<<<<

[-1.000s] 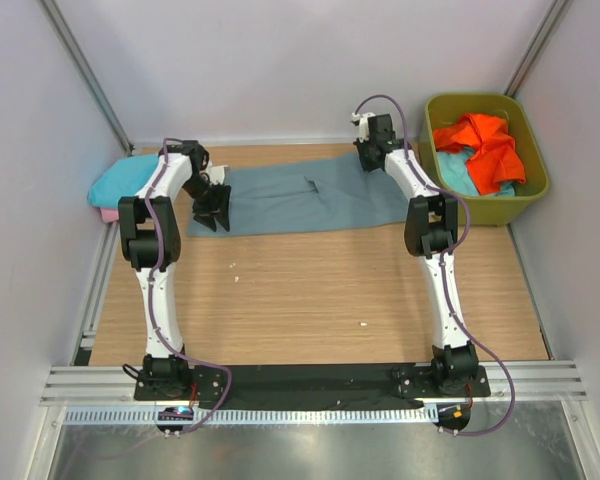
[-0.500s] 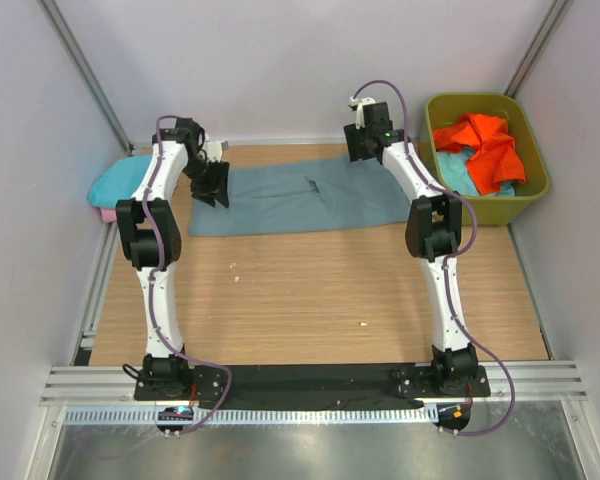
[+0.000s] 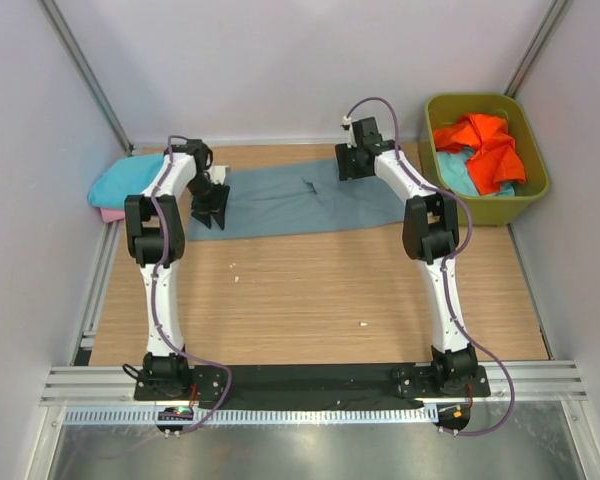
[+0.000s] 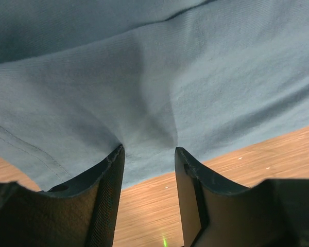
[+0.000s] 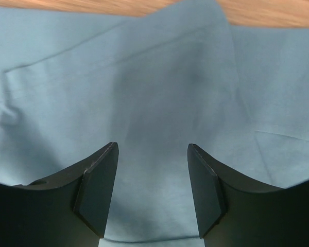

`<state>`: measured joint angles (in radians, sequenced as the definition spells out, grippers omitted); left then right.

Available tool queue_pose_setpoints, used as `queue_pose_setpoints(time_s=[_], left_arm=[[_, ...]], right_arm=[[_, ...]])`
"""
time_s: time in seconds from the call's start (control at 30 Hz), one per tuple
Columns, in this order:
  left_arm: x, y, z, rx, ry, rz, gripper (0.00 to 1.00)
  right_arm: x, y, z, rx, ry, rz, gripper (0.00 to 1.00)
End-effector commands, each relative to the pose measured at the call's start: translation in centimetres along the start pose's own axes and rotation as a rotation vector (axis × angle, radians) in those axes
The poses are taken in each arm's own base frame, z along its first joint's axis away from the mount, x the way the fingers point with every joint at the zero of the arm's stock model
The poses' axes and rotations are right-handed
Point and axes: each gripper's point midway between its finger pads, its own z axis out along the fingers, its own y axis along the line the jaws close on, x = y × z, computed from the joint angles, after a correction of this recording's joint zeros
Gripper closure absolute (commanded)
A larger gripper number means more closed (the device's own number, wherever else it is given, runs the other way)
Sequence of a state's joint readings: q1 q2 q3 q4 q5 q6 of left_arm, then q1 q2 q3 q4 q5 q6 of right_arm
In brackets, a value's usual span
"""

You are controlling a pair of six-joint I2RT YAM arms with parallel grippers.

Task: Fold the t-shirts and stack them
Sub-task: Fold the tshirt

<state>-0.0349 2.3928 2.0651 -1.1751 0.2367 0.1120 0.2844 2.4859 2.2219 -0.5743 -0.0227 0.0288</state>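
A large grey-blue t-shirt (image 3: pixel 300 198) lies as a long folded band across the back of the table. My left gripper (image 3: pixel 212 207) is at its left end. In the left wrist view the left gripper (image 4: pixel 148 154) is open, its tips resting at the shirt's (image 4: pixel 159 77) near hem with bare wood between the fingers (image 4: pixel 109 185). My right gripper (image 3: pixel 348 163) hovers over the shirt's far edge. The right wrist view shows the right gripper (image 5: pixel 152 149) open above flat cloth (image 5: pixel 154 82), holding nothing. A turquoise shirt (image 3: pixel 128 178) lies on a pink one (image 3: pixel 106 213) at far left.
An olive-green tub (image 3: pixel 536 188) stands at the back right, holding an orange shirt (image 3: pixel 485 145) over a light blue one (image 3: pixel 458 176). Walls close in the left, back and right. The wooden table (image 3: pixel 310 290) stretches toward the arm bases.
The right gripper has opened, let go of the grey-blue shirt and shifted left along its far edge. The left gripper went back, then came forward to the near hem.
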Motion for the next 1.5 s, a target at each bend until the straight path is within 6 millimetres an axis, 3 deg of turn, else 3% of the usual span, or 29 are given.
queue_pose_setpoints(time_s=[0.0, 0.1, 0.17, 0.2, 0.27, 0.3, 0.33, 0.4, 0.47, 0.5, 0.57, 0.7, 0.73, 0.8, 0.87, 0.93, 1.0, 1.07, 1.1, 1.3, 1.47], left_arm=[[2.3, 2.5, 0.8, -0.124, 0.07, 0.009, 0.54], [3.3, 2.7, 0.0, -0.159, 0.057, 0.019, 0.54], [5.8, 2.1, 0.4, -0.155, 0.109, 0.032, 0.55], [6.2, 1.6, -0.8, -0.166, 0.095, 0.054, 0.55], [9.1, 0.5, -0.3, -0.168, 0.159, 0.112, 0.55], [9.6, 0.1, -1.4, -0.188, 0.148, 0.137, 0.55], [11.7, -0.6, -0.9, -0.183, 0.204, 0.179, 0.55], [13.3, -1.6, -1.3, -0.185, 0.233, 0.218, 0.55], [15.0, -2.0, -1.7, -0.223, 0.256, 0.261, 0.55], [15.2, -2.3, -2.2, -0.23, 0.241, 0.271, 0.55], [15.1, -3.5, -3.0, -0.21, 0.21, 0.287, 0.56], [11.8, -5.2, -8.2, -0.239, 0.008, 0.344, 0.52], [11.2, -5.1, -9.7, -0.282, -0.027, 0.372, 0.48], [10.2, -4.8, -11.4, -0.337, -0.052, 0.451, 0.44], [10.0, -3.7, -12.2, -0.401, -0.047, 0.486, 0.3], [10.5, -2.8, -11.4, -0.423, -0.024, 0.584, 0.23], [11.8, -1.8, -10.1, -0.437, 0.004, 0.667, 0.22], [11.4, -1.4, -9.5, -0.457, -0.042, 0.719, 0.24], [12.6, -0.8, -8.2, -0.45, -0.008, 0.76, 0.23], [11.9, 0.9, -5.2, -0.445, -0.035, 0.824, 0.3], [11.1, 2.0, -4.2, -0.412, -0.016, 0.785, 0.35]], right_arm=[[0.4, 0.4, 0.5, -0.021, 0.008, 0.037, 0.38], [2.0, 0.4, 1.9, -0.019, 0.045, 0.032, 0.38], [2.6, 0.5, 2.7, -0.016, 0.056, 0.027, 0.38], [2.8, 0.8, 3.0, -0.018, 0.059, 0.022, 0.38], [2.6, 1.5, 3.6, -0.025, 0.051, 0.006, 0.38], [2.5, 2.4, 3.7, -0.035, 0.044, -0.009, 0.38], [1.6, 2.9, 3.7, -0.042, 0.02, -0.023, 0.37], [1.6, 3.7, 4.3, -0.054, 0.013, -0.031, 0.37], [0.2, 5.0, 4.4, -0.069, -0.031, -0.031, 0.37], [0.2, 5.4, 4.8, -0.071, -0.037, -0.031, 0.37], [-1.9, 5.9, 4.3, -0.054, -0.099, -0.034, 0.37], [-6.0, 6.0, 1.0, -0.013, -0.2, -0.078, 0.36], [-7.4, 5.9, -0.8, -0.004, -0.23, -0.082, 0.36], [-8.3, 5.4, -2.5, 0.024, -0.246, -0.085, 0.36], [-9.1, 5.2, -4.9, 0.033, -0.262, -0.112, 0.35], [-9.4, 4.7, -6.8, 0.055, -0.267, -0.118, 0.35], [-9.6, 4.5, -7.9, 0.064, -0.27, -0.121, 0.35], [-9.8, 4.3, -9.2, 0.067, -0.275, -0.119, 0.34], [-9.4, 4.2, -9.2, 0.071, -0.265, -0.121, 0.34], [-9.4, 3.8, -10.9, 0.089, -0.27, -0.14, 0.34], [-8.5, 3.7, -10.9, 0.094, -0.249, -0.157, 0.34]])
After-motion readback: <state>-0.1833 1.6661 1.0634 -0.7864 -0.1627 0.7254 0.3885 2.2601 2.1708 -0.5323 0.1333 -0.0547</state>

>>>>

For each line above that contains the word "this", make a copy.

## Result of the exercise:
Columns, in this order:
Point and axes: each gripper's point midway between its finger pads, its own z axis out along the fingers, its own y axis along the line the jaws close on, x = y × z, computed from the joint angles, after a correction of this recording's joint zeros

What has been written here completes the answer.